AI fairness lenses
Before you can audit an AI assessment for "fairness" or "bias," you must define which meaning you
are using and defend it. Fairness and bias have *very different meanings for different audiences
and disciplines. Failing to articulate the precise standard "can render the results of an audit
uninterpretable across disciplinary lines." This skill gives you the three lenses to choose among and
combine.
Critically: the same word splits. A critic who calls an AI "unfair" may mean what another person
calls "bias"; and "bias" is itself loaded. Name the lens explicitly in any audit.
Lens 1 — Individual attitudes (justice theory)

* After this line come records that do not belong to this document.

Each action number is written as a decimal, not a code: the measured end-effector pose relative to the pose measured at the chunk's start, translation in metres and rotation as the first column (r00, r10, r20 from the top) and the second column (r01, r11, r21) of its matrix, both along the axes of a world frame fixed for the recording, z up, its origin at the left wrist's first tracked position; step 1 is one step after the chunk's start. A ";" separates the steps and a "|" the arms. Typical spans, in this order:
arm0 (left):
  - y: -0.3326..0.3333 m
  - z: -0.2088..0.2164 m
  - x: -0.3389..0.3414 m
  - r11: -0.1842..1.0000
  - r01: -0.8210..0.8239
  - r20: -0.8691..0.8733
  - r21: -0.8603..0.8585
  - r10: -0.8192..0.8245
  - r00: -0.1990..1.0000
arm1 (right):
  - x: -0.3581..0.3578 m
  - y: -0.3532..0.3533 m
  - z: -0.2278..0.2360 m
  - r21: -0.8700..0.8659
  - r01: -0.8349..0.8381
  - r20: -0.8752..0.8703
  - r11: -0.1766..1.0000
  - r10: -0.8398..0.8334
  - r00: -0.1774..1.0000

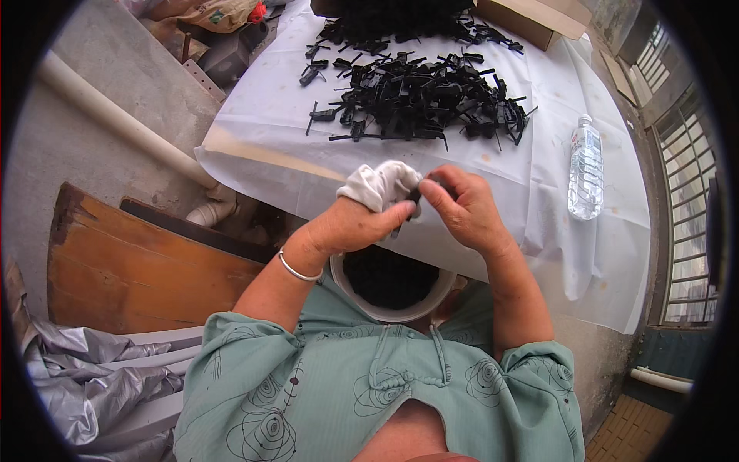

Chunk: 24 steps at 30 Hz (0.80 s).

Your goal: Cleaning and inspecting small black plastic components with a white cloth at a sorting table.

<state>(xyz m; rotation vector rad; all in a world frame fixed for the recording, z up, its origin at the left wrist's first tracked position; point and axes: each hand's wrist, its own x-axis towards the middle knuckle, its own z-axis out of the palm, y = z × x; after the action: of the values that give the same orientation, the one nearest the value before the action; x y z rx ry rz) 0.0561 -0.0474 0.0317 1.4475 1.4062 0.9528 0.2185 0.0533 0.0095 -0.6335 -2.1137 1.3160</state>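
Note:
My left hand [359, 222], its fingers partly covered by a white cloth glove [377, 185], is closed on a small black plastic piece [415, 198]. From the other side my right hand [468, 208] pinches the same piece between thumb and fingers. Both hands are above the table's near edge, just over a white bucket [385, 314] between my knees. Dark contents [389, 279] nearly fill the bucket; single items in it are hard to make out. Beyond my hands, a heap of black plastic pieces [427, 92] with thin strips sticking out lies on the white-covered table [262, 115].
More black pieces [392, 19] lie at the far edge, beside an open cardboard box [531, 21]. A clear water bottle [586, 169] lies on the table's right. At left are a pipe [127, 115], a wooden board [146, 266] and silver sheeting [92, 377].

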 end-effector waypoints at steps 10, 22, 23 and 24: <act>-0.005 -0.024 0.017 0.969 -0.247 0.566 0.024 0.190 0.802 | -0.011 -0.032 -0.003 0.277 0.204 -0.294 0.939 -0.119 0.948; -0.004 -0.020 0.024 0.925 -0.364 0.345 0.111 0.308 0.887 | -0.008 -0.011 -0.012 0.139 -0.037 -0.121 0.990 0.054 0.991; -0.004 -0.020 0.024 0.925 -0.364 0.345 0.110 0.308 0.887 | -0.010 -0.011 -0.014 0.138 -0.038 -0.121 0.990 0.055 0.991; -0.004 -0.019 0.024 0.920 -0.370 0.245 0.130 0.332 0.911 | -0.012 -0.012 -0.015 0.105 -0.027 -0.120 0.994 0.040 0.992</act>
<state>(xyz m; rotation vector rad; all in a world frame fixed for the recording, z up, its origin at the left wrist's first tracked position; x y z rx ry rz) 0.0803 -0.0514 0.0130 1.1838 1.4737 1.4525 0.2067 0.0418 -0.0058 -0.4647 -2.0860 1.2219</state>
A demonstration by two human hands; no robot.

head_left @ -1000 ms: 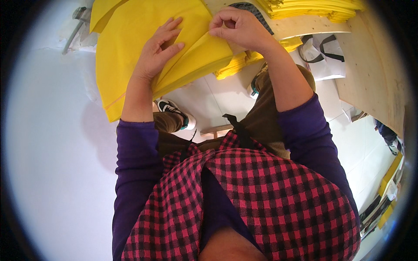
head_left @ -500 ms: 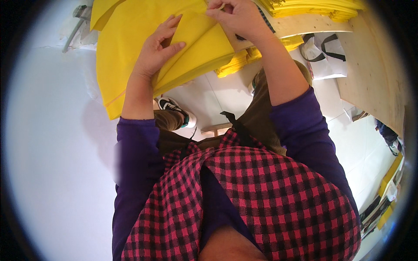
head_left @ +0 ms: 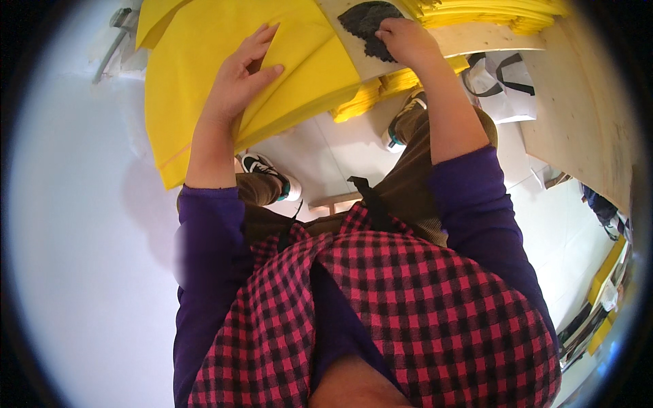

The most-invoked lens in public discourse. Use organizational justice (a tripartite perception
framework — cognitive, perceptual, emotional) to structure "this feels unfair" claims:
- Distributive justice — perceived fairness of outcomes (who gets hired). Judged against rules
of equality (same outcome to all), need (most to those who need most), or equity
(outcomes proportional to inputs/contribution). People apply different rules to the same decision,
informed by cultural and social values. Most public "AI is unfair" complaints are implicitly
distributive.
- Procedural justice — perceived fairness of the rules and procedures used to decide. Five
rules often implicated by AI decisions (Ford et al.):
- Opportunity to perform — candidate feels they got a fair chance to demonstrate their value.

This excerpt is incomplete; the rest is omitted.